WHAT TO WORK ON:
Collect every line in the records below that contains the word "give".

RECORDED DATA:
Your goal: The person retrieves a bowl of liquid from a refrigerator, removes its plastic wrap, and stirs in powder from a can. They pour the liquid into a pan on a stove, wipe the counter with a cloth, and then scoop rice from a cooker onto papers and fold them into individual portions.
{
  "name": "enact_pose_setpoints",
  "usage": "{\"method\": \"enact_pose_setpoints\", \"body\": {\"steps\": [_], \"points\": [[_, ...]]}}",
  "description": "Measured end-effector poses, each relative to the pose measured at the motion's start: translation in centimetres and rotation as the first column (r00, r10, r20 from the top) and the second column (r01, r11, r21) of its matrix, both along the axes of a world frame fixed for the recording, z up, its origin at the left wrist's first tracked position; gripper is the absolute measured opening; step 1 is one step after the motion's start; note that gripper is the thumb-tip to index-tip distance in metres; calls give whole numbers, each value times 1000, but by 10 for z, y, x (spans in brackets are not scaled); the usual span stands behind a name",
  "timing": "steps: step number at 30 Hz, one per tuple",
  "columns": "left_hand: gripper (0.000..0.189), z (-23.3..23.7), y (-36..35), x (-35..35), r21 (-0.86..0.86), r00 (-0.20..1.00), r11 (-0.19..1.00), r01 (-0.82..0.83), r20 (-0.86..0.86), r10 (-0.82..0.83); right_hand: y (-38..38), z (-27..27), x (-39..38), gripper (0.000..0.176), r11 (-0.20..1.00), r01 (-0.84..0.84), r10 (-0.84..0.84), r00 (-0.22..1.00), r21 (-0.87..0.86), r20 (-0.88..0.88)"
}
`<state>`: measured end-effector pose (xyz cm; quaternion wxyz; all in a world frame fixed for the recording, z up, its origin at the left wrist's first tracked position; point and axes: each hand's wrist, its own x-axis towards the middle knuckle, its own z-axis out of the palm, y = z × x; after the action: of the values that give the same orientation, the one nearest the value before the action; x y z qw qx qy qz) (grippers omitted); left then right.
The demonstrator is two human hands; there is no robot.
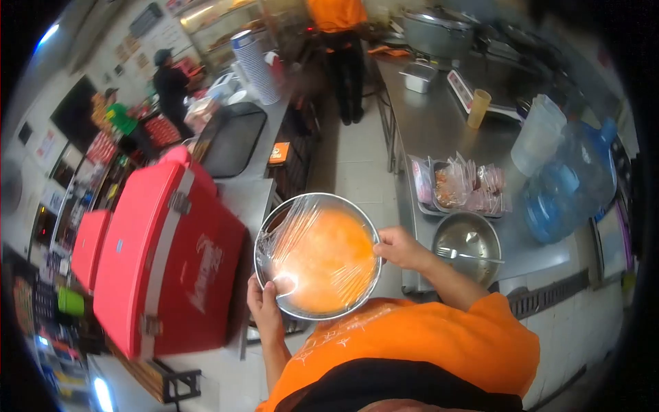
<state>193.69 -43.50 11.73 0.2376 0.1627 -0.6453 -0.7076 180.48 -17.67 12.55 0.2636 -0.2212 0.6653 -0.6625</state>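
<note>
- L hand [264,302] is gripping the lower-left rim of a metal bowl [259,240], thumb pressing on the cling film [302,226] stretched over it.
- R hand [401,248] is clasping the opposite rim, fingers curled on the edge.
- Bowl is sitting between both grips, approx. level, w/ orange liquid [326,264] under the film.
- Red cooler [165,254] is standing just left of the L grip.
- Second bowl [473,233] w/ a fork [456,254] is resting on the steel counter [439,123], just right of the R grip.
- Tray of packets [417,185] is sitting beyond that.
- Co-worker in an orange top [336,14] is standing well beyond both grips.
</note>
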Motion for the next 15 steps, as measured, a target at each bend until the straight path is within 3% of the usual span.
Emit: {"method": "enact_pose_setpoints", "body": {"steps": [2, 4, 5, 7, 11, 15], "points": [[24, -3, -25, -44, -34, 996, 995, 89, 3, -88, -13, 9, -20, 18, 995, 101, -101, 995, -25, -1], [23, 1, -43, -91, -21, 982, 982, 186, -8, -187, -21, 20, -41, 17, 949, 201, -175, 977, 244, -124], [23, 3, -48, -113, -37, 977, 976, 214, 14, -213, -23, 16, -53, 17, 939, 229, -204, 971, 255, -121], [24, 12, -58, -152, -48, 946, 946, 319, 79, -315, -29, -1, -77, 17, 941, 319, -315, 948, 111, -54], [26, 6, -63, -257, 4, 916, 916, 401, 34, -400, -36, 11, -148, 16, 889, 441, -442, 897, 123, -24], [29, -3, -54, -342, 33, 901, 901, 432, 33, -433, -23, 1, -224, 16, 878, 469, -468, 883, 100, -32]]}}
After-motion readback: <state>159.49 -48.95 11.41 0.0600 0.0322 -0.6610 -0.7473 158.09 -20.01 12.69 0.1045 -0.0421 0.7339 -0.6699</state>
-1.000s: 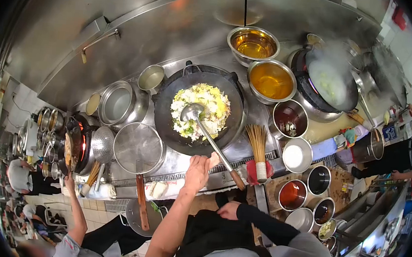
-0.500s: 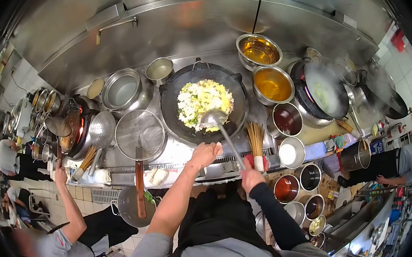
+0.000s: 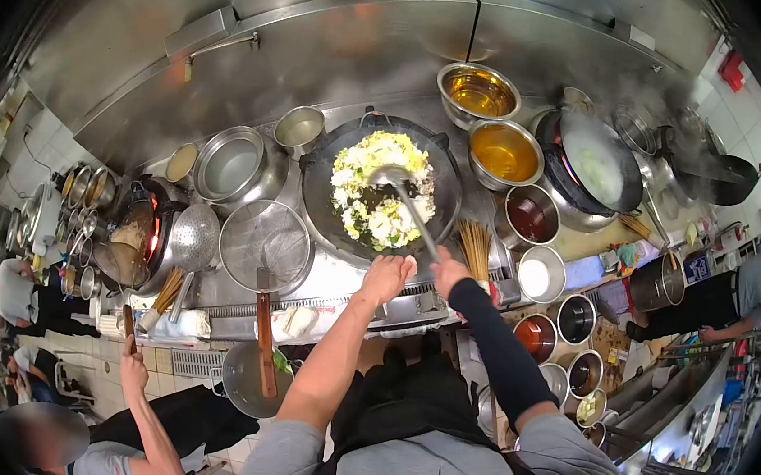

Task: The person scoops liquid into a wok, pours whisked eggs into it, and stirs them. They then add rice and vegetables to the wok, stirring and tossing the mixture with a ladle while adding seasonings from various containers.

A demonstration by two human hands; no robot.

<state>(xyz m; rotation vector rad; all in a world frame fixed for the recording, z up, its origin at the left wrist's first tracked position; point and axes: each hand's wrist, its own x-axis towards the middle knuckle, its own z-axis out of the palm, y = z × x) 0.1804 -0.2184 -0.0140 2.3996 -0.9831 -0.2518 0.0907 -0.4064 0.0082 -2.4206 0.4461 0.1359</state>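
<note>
A large dark wok (image 3: 321,187) holds a ring of white and yellow food with green bits (image 3: 356,158), and its dark bottom shows in the middle. My right hand (image 3: 450,273) is wrapped round the handle of a metal ladle (image 3: 392,177), whose bowl rests in the food. Near the wok's front edge is my left hand (image 3: 388,277), its fingers close together; whether it grips a cloth or the rim there is hidden. Right of the wok stands a bamboo brush (image 3: 474,246). A round wire strainer (image 3: 265,245) with a wooden handle lies to the left.
Two bowls of amber liquid (image 3: 504,154) stand right of the wok, with sauce pots (image 3: 532,216) nearer me. A steaming wok (image 3: 599,171) is farther right. At left, a co-worker's hand (image 3: 134,370) holds a handle by a flaming burner (image 3: 157,227). Another person (image 3: 756,288) stands far right.
The ladle and my right hand have moved up and left, opening a gap in the middle of the food. The co-worker's hand at left has moved lower, toward the right.
</note>
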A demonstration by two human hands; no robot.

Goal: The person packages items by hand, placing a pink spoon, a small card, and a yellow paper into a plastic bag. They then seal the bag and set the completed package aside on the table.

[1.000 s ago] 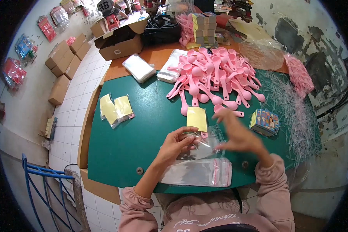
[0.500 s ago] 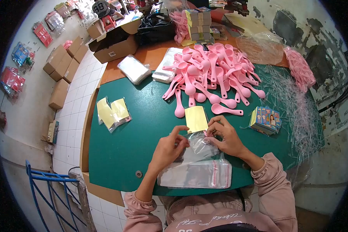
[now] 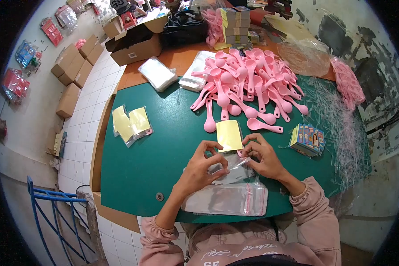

EXERCISE RESPONSE:
  "description": "Measured end-effector poses, each relative to the pose measured at the motion's start: translation in centimetres and rotation as the first column (r00, r10, r20 from the top) and the second column (r01, r11, r21) of its matrix, both along the axes of a world frame fixed for the recording, z up, its origin at the left wrist's first tracked position; gripper is the absolute measured opening; step 1 is one step after the motion's start; note that gripper is the thumb-tip to index-tip distance in metres; calls give whole numbers, each value times 1000, but by 10 for z, y, x (spans in brackets are not scaled); the usual span stands behind a name",
`<state>`: measured end-effector pose (xyz cm; quaternion wxyz; all in a world frame fixed for the recording, z up, its origin at the left wrist's first tracked position; point and axes: each hand's wrist, its own x-axis towards the middle knuckle, its own z-axis out of the palm, y = z × x; after the action: of the values that give the same orientation, the one nearest the value before the action; x y z qw qx qy qz) (grippers omitted); left then right.

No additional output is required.